** About this task **
Retype only what runs from the first line of the listing to the line holding "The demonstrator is", both included. Do not retype the pictures.

** Material provided **

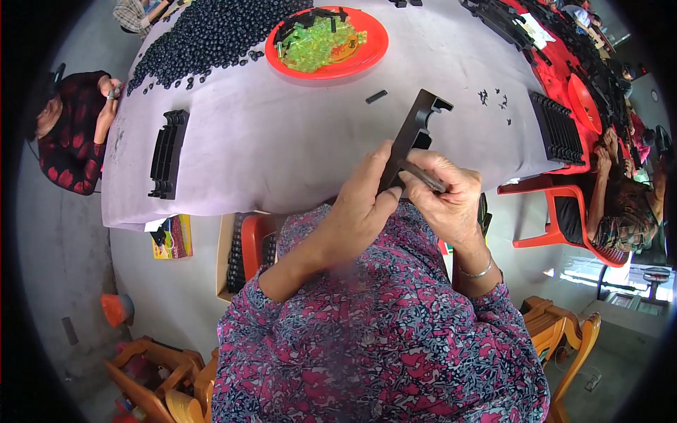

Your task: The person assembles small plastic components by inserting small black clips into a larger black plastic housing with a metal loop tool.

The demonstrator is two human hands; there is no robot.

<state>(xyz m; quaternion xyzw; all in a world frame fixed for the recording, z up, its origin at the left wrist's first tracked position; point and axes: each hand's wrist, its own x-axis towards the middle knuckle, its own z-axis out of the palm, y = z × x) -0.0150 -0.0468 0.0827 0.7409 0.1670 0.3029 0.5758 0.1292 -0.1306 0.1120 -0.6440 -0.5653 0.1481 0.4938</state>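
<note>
My left hand (357, 204) is closed round the lower end of a long black plastic part (407, 134), which tilts up and away to the right above the table's near edge. The part has a hooked upper end and a notch along its right side. In my right hand (451, 194) a short dark stick-like tool (423, 176) is gripped, its tip against or very close to the black part. On the cloth beyond lies a small dark strip (376, 96). Some tiny black pieces (484, 98) are scattered to its right.
A red plate (377, 60) holds yellow-green translucent pieces and black strips. Behind it at left spreads a heap of small black beads (211, 32). Rows of black parts stand at left (168, 155) and right (557, 130). Other people sit at both sides; a red chair (546, 218) is at right.
</note>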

** Task output **
Your task: The person assembles small plastic components by inserting small black clips into a larger black plastic housing with a metal loop tool.

The demonstrator is two human hands; there is no robot.

The exercise is now done.